#### Goal of the exercise
Print nothing but the lines below starting at the line that holds "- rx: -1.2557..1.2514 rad" and ending at the line that holds "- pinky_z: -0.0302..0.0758", including both, each exactly as written.

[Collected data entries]
=-=-=

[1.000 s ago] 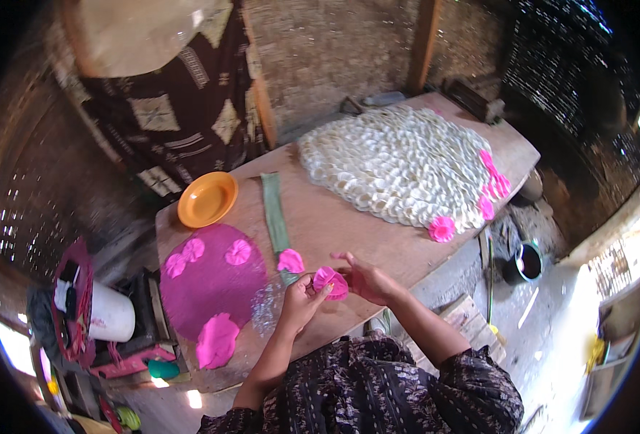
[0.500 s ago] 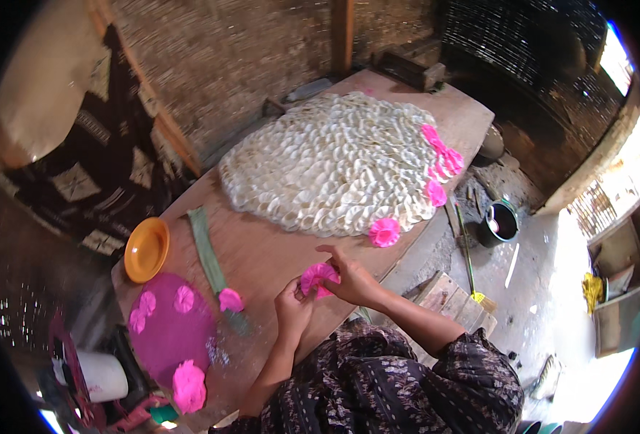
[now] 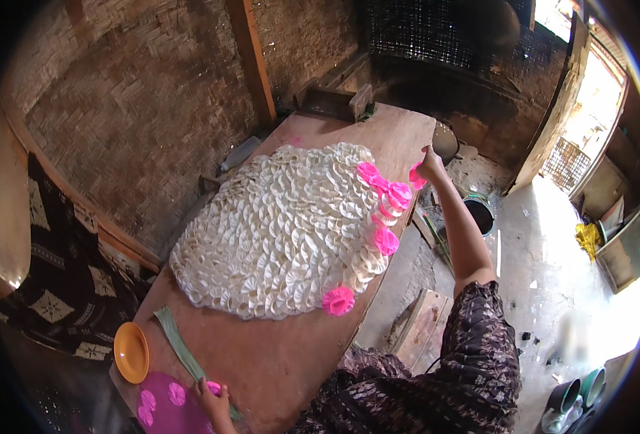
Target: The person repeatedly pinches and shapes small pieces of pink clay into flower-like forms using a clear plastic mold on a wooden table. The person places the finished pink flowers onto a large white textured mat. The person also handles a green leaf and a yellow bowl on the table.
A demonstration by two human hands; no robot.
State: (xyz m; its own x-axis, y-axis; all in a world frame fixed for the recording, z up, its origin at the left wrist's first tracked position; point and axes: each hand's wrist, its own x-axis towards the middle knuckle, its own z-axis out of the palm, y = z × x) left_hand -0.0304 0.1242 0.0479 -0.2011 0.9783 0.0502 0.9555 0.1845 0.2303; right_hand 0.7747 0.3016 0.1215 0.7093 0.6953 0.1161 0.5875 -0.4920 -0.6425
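Observation:
A large spread of overlapping white ruffled discs (image 3: 276,224) covers the middle of the wooden table, with several pink ones along its right edge. My right hand (image 3: 430,166), its arm stretched far out, pinches a pink ruffled disc (image 3: 416,176) over the table's right edge, beside the spread. At the near left, my left hand (image 3: 213,406) has its fingers closed around a small pink ruffled piece (image 3: 214,388) at the lower end of a green leaf strip (image 3: 181,346). Part of that piece is hidden by the fingers.
An orange bowl (image 3: 131,352) stands at the table's left corner, by a purple round sheet (image 3: 162,406) carrying several pink pieces. A wooden box-like object (image 3: 331,103) sits at the far end. Right of the table are a dark bucket (image 3: 479,215) and a wooden bench (image 3: 422,329).
My hands have parted from the pink disc they both held. The right went far out to the right with a pink disc; the left went to the leaf strip. The view has shifted.

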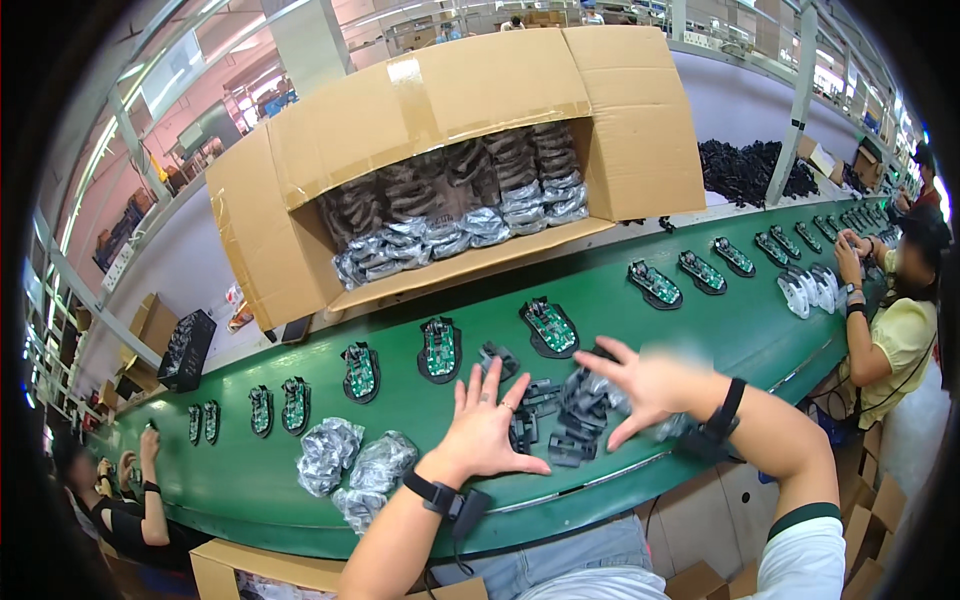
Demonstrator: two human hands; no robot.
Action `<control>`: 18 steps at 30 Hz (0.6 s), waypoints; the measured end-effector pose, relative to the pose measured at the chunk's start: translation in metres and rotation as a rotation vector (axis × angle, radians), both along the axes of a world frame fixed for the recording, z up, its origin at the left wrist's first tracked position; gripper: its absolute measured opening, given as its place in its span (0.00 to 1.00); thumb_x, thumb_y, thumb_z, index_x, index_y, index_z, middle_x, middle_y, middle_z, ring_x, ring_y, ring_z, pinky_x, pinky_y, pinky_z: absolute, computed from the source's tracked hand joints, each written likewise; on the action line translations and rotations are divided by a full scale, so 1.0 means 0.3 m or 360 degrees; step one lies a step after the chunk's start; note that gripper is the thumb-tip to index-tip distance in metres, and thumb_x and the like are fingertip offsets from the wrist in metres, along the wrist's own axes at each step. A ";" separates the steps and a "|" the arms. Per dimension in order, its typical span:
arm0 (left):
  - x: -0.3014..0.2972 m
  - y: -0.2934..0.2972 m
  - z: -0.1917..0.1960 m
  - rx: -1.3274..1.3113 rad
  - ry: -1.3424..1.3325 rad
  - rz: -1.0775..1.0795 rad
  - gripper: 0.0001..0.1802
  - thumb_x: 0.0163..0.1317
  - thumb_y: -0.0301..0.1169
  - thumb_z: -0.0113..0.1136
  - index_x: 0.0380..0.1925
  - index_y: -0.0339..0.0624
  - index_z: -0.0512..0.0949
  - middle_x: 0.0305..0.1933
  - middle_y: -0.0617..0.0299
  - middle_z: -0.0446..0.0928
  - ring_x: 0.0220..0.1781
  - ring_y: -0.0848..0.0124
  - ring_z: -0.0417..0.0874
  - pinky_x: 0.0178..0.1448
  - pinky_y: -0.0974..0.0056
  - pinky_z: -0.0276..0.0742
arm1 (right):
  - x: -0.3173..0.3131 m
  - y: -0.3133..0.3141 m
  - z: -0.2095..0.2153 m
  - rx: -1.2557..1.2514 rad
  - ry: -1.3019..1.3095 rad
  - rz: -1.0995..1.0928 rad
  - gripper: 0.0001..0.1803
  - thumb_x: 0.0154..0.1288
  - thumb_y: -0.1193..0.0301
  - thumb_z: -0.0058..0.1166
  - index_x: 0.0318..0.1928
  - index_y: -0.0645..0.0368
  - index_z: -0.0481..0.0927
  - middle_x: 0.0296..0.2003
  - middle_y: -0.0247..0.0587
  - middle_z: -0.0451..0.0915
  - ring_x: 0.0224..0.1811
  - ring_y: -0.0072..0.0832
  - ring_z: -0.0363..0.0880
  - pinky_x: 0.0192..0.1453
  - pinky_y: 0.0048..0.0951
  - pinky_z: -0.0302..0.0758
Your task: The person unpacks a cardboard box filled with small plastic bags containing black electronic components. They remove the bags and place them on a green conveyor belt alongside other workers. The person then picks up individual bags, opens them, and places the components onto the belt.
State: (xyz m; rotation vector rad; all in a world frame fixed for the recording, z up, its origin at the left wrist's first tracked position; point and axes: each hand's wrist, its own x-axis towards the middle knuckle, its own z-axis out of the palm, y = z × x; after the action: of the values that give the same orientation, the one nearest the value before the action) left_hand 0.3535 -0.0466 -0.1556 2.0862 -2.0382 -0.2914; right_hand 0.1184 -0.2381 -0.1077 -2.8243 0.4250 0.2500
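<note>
A loose pile of small dark grey plastic parts lies on the green conveyor belt in front of me. My left hand is over the pile's left side, fingers spread, palm down. On the right side of the pile, my right hand has its fingers stretched apart, and part of it is smeared by motion. Neither hand is closed round a part. Just beyond them sit mouse-shaped black bases with green circuit boards, the nearest base close to my right fingertips. Several plastic-wrapped bundles lie left of my left forearm.
A large open cardboard box behind the belt holds stacked bagged parts. More circuit-board bases run along the belt both ways. One co-worker handles parts at right, another at far left. A black parts heap lies back right.
</note>
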 end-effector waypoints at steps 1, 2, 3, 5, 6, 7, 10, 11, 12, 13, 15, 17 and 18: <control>-0.009 0.010 -0.012 -0.0098 0.0062 0.0002 0.75 0.30 0.72 0.76 0.77 0.46 0.56 0.79 0.30 0.48 0.79 0.30 0.48 0.78 0.29 0.44 | 0.015 0.032 -0.018 -0.0021 -0.0036 0.0067 0.72 0.35 0.26 0.68 0.79 0.40 0.51 0.72 0.76 0.54 0.54 0.65 0.80 0.56 0.52 0.81; -0.022 0.019 -0.030 -0.0193 0.0138 -0.0005 0.74 0.31 0.72 0.75 0.77 0.44 0.57 0.78 0.32 0.52 0.80 0.34 0.51 0.78 0.30 0.46 | 0.021 0.071 -0.032 -0.0023 -0.0085 0.0089 0.72 0.35 0.27 0.69 0.79 0.40 0.52 0.70 0.76 0.57 0.51 0.64 0.82 0.54 0.52 0.82; -0.033 0.029 -0.043 -0.0294 0.0230 -0.0043 0.74 0.32 0.70 0.76 0.76 0.43 0.56 0.76 0.35 0.57 0.80 0.42 0.56 0.78 0.33 0.49 | 0.028 0.099 -0.027 0.0008 -0.0113 0.0073 0.69 0.37 0.29 0.69 0.78 0.41 0.54 0.69 0.73 0.59 0.50 0.63 0.82 0.52 0.51 0.82; -0.049 0.045 -0.033 -0.0418 0.0329 -0.0146 0.68 0.38 0.60 0.80 0.76 0.40 0.56 0.71 0.38 0.66 0.73 0.43 0.67 0.75 0.40 0.61 | 0.022 0.120 -0.048 0.0069 -0.0237 0.0050 0.62 0.42 0.35 0.71 0.75 0.43 0.58 0.68 0.68 0.63 0.49 0.61 0.83 0.50 0.49 0.83; -0.053 0.054 -0.042 -0.0503 0.0397 -0.0206 0.66 0.40 0.54 0.82 0.75 0.38 0.56 0.68 0.39 0.70 0.69 0.42 0.72 0.73 0.44 0.66 | 0.015 0.116 -0.073 0.0098 -0.0333 0.0049 0.59 0.43 0.38 0.73 0.74 0.44 0.61 0.67 0.65 0.64 0.49 0.59 0.83 0.50 0.48 0.84; -0.058 0.060 -0.040 -0.0554 0.0489 -0.0230 0.62 0.41 0.49 0.81 0.74 0.40 0.58 0.66 0.40 0.71 0.66 0.43 0.74 0.70 0.46 0.70 | 0.019 0.116 -0.091 0.0116 -0.0433 0.0056 0.56 0.44 0.41 0.75 0.72 0.46 0.63 0.66 0.62 0.66 0.49 0.58 0.83 0.49 0.47 0.84; -0.082 0.065 -0.043 -0.0697 0.0656 -0.0255 0.54 0.42 0.36 0.78 0.73 0.42 0.63 0.63 0.44 0.73 0.60 0.46 0.79 0.61 0.52 0.78 | 0.051 0.147 -0.142 0.0387 -0.0699 0.0071 0.49 0.46 0.52 0.76 0.68 0.48 0.67 0.65 0.55 0.69 0.54 0.53 0.82 0.51 0.45 0.84; -0.081 0.063 -0.052 -0.0737 0.0639 -0.0231 0.53 0.42 0.33 0.76 0.72 0.43 0.64 0.61 0.45 0.74 0.58 0.46 0.79 0.59 0.53 0.79 | 0.066 0.168 -0.149 0.0418 -0.0744 0.0068 0.45 0.48 0.59 0.74 0.67 0.46 0.68 0.64 0.52 0.71 0.54 0.54 0.81 0.52 0.48 0.83; -0.082 0.060 -0.063 -0.0778 0.0623 -0.0207 0.51 0.41 0.30 0.75 0.71 0.43 0.65 0.59 0.46 0.75 0.57 0.47 0.80 0.57 0.53 0.80 | 0.082 0.193 -0.153 0.0494 -0.0817 0.0043 0.44 0.47 0.60 0.73 0.67 0.46 0.68 0.64 0.51 0.71 0.55 0.54 0.81 0.53 0.50 0.83; -0.093 0.054 -0.078 -0.0857 0.0578 -0.0134 0.49 0.41 0.29 0.73 0.69 0.44 0.68 0.56 0.48 0.76 0.54 0.48 0.81 0.55 0.54 0.81 | 0.096 0.206 -0.158 0.0519 -0.0821 0.0011 0.44 0.47 0.62 0.73 0.67 0.47 0.68 0.63 0.51 0.72 0.55 0.53 0.81 0.54 0.48 0.82; -0.087 0.060 -0.112 -0.0871 0.0579 -0.0096 0.49 0.41 0.29 0.73 0.69 0.44 0.69 0.55 0.49 0.77 0.52 0.48 0.82 0.54 0.53 0.81 | 0.122 0.209 -0.165 0.0667 -0.0862 0.0003 0.44 0.46 0.66 0.73 0.66 0.49 0.68 0.61 0.51 0.74 0.55 0.52 0.81 0.57 0.46 0.81; -0.081 0.053 -0.104 -0.0871 0.0601 -0.0024 0.48 0.41 0.29 0.72 0.69 0.44 0.69 0.51 0.50 0.79 0.48 0.49 0.83 0.51 0.53 0.82 | 0.151 0.191 -0.163 0.0907 -0.0934 0.0056 0.44 0.46 0.68 0.73 0.66 0.51 0.68 0.58 0.51 0.77 0.55 0.51 0.81 0.59 0.43 0.79; -0.079 0.051 -0.099 -0.0819 0.0709 -0.0014 0.48 0.40 0.28 0.72 0.69 0.42 0.69 0.51 0.50 0.80 0.48 0.51 0.84 0.53 0.55 0.81 | 0.163 0.187 -0.156 0.1030 -0.0875 -0.0011 0.43 0.46 0.69 0.73 0.65 0.52 0.68 0.56 0.50 0.78 0.55 0.48 0.82 0.60 0.41 0.78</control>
State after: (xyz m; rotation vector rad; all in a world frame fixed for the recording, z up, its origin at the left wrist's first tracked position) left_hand 0.3298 -0.0312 -0.1854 1.5385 -1.6400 -0.1844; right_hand 0.1672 -0.1819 -0.1544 -2.1287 0.1800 -0.3326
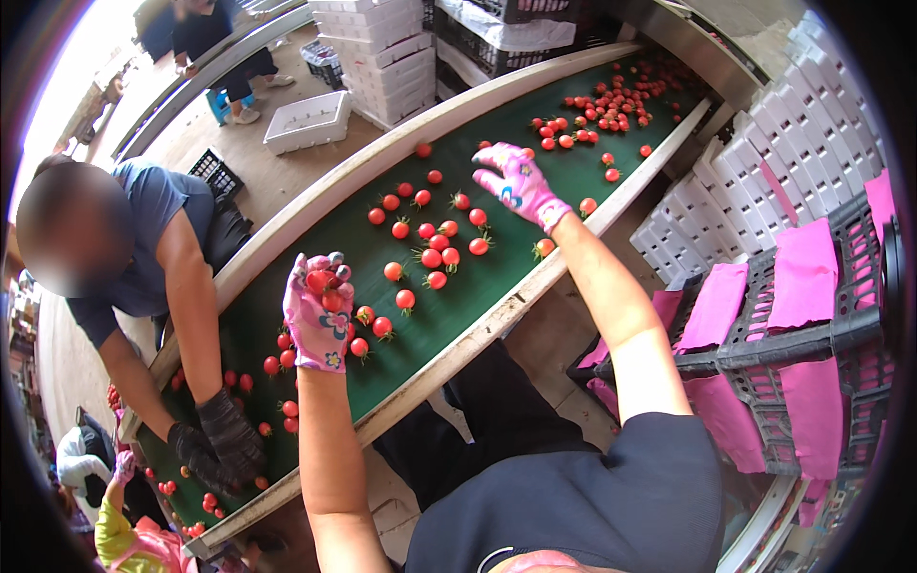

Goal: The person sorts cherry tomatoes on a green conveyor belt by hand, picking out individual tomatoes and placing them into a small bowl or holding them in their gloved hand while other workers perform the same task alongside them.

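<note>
Dark shirt (pixel 564 497); red, green-stemmed tomatoes (pixel 433 258)

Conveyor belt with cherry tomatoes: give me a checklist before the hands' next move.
1. Left hand gripping cherry tomatoes: ok.
2. Right hand open: ok, thumb apart from the fingers.
3. Both hands covered: ok, pink floral gloves.
4. Co-worker's black gloves apart from left hand: ok.
5. Loose tomatoes evenly spaced: not ok, crowded toward the upper right.
6. Green conveyor belt stopped: cannot tell.
</note>
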Demonstrator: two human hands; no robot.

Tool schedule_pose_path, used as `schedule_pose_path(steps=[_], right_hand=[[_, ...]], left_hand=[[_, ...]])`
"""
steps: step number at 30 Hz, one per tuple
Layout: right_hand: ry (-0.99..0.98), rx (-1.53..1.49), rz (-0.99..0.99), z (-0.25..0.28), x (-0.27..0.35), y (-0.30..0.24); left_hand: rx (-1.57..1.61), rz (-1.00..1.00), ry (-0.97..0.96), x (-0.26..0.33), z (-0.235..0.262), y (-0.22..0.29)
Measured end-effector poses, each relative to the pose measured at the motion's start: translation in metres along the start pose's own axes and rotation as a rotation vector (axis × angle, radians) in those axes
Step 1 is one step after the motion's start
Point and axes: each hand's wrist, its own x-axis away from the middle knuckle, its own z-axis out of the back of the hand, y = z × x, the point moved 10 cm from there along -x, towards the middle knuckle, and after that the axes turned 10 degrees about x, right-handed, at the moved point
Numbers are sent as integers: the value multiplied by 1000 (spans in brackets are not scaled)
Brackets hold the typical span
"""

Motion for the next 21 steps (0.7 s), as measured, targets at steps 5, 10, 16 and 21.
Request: schedule_pose_path(steps=[5,10,16,21], right_hand=[[-308,523,-213,-41,-26,8],[-148,-182,385,-9,-17,-102],[-14,140,91,-3,-31,3],[-57,466,-177,4,-19,58]], left_hand=[[148,110,-53,-10,4,-7],[11,1,92,-9,-2,-15],[52,53,36,-6,-10,-26],[63,40,59,-9,-22,-31]])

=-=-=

#### Exercise response
  - rx: -1.2557..1.2514 rad
  - ry: -1.3019..1.3095 rad
  - rz: -1.0995..1.0928 rad
  - gripper: 0.0001..0.1803
  - thumb_x: 0.0154..0.1288
  - thumb_y: -0.1193..0.0301
  - thumb_z: -0.0058..0.1166
  - index_x: 0.0318..0.1928
  - index_y: -0.0645..0.0368
  - index_z: -0.0481..0.0927
  - middle_x: 0.0296..0.2003
  - middle_y: -0.0247..0.0587
  - middle_z: -0.0451..0.0915
  - ring_x: 0.0224..0.1811
  - ring_y: -0.0072..0.0832
  - ring_z: -0.0363..0.0880
  - pinky_x: 0.0192..0.1453
  - pinky_y: 0.0048..0.0951
  - pinky_z: -0.0302..0.0758

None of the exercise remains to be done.